(WHAT YOU WILL DO) Transcribe exactly the line with "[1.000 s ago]" and each line that follows it in the listing, down to the last, omitting all pictures.

DATA PROVIDED: Begin

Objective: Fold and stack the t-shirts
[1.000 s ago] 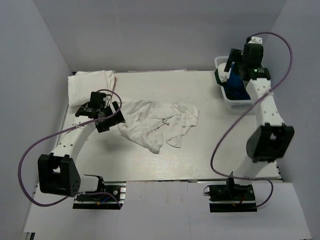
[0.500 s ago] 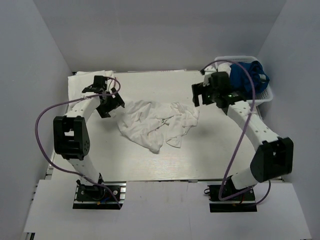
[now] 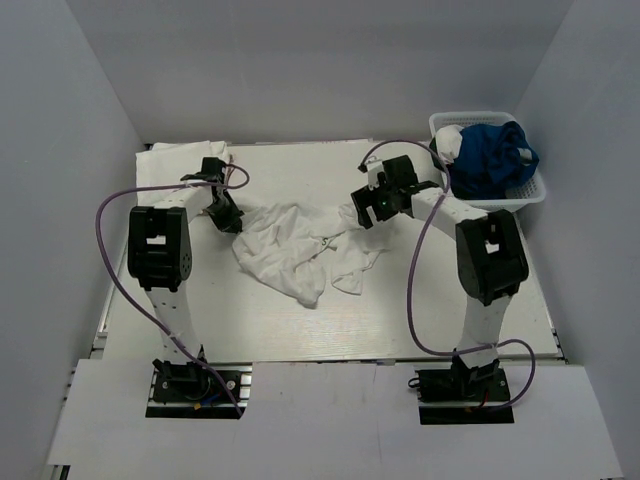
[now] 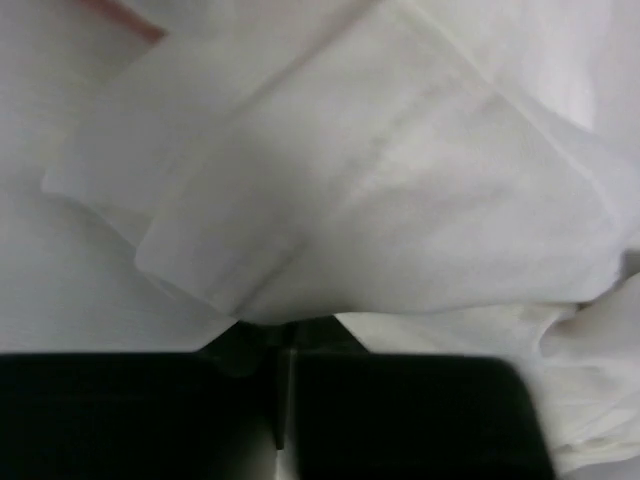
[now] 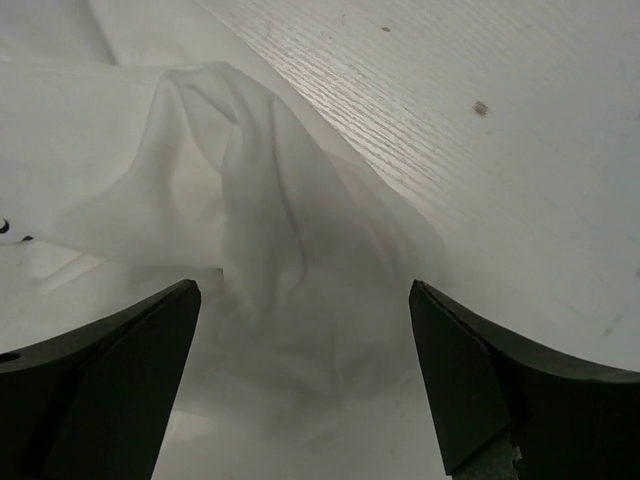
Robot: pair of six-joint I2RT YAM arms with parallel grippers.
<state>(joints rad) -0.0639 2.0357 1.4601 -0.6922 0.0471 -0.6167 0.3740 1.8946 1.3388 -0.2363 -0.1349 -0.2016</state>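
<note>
The counter [image 3: 450, 300] carried one crumpled white t-shirt [image 3: 300, 245]. It lay in the space between the two tools, so each tool had it on its inner side. The heap was wider than it was deep. Its long axis ran roughly from one tool to the other, and one lobe hung toward the arm bases. A flat pile of white folded shirts [image 3: 172, 160] lay on the outer side of the left tool, near it but apart from the crumpled shirt.

The left tool [image 3: 224, 212] was at the left end of the t-shirt. In the left wrist view its fingers were together with only a thin seam between them, and a doubled edge of cloth [image 4: 330, 200] ran down right into that seam. I judged that it was clamped on this edge, though the pinch itself was hidden.

The right tool [image 3: 372, 205] was at the opposite end of the shirt. Its fingers [image 5: 100, 380] stood wide apart and held nothing. A raised fold [image 5: 250, 150] of the shirt lay straight ahead between them, with bare counter just beyond it. For the next grasp the right tool was clearly the nearer one, and the cloth lay directly in front of its open fingers.
</note>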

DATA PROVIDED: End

(RESPONSE BELOW)
[1.000 s ago] 
[0.500 s ago] 
[now] 
[now] 
[now] 
Robot: pair of six-joint I2RT YAM arms with parallel grippers.
<state>(joints rad) -0.0639 2.0357 1.4601 -0.6922 0.0471 -0.6167 0.3740 1.8946 1.3388 -0.2363 -0.1349 -0.2016</state>
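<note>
The counter [image 3: 450, 300] carried one crumpled white t-shirt [image 3: 300, 245]. It lay in the space between the two tools, so each tool had it on its inner side. The heap was wider than it was deep. Its long axis ran roughly from one tool to the other, and one lobe hung toward the arm bases. A flat pile of white folded shirts [image 3: 172, 160] lay on the outer side of the left tool, near it but apart from the crumpled shirt.

The left tool [image 3: 224, 212] was at the left end of the t-shirt. In the left wrist view its fingers were together with only a thin seam between them, and a doubled edge of cloth [image 4: 330, 200] ran down right into that seam. I judged that it was clamped on this edge, though the pinch itself was hidden.

The right tool [image 3: 372, 205] was at the opposite end of the shirt. Its fingers [image 5: 100, 380] stood wide apart and held nothing. A raised fold [image 5: 250, 150] of the shirt lay straight ahead between them, with bare counter just beyond it. For the next grasp the right tool was clearly the nearer one, and the cloth lay directly in front of its open fingers.
</note>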

Nothing else belongs in the output.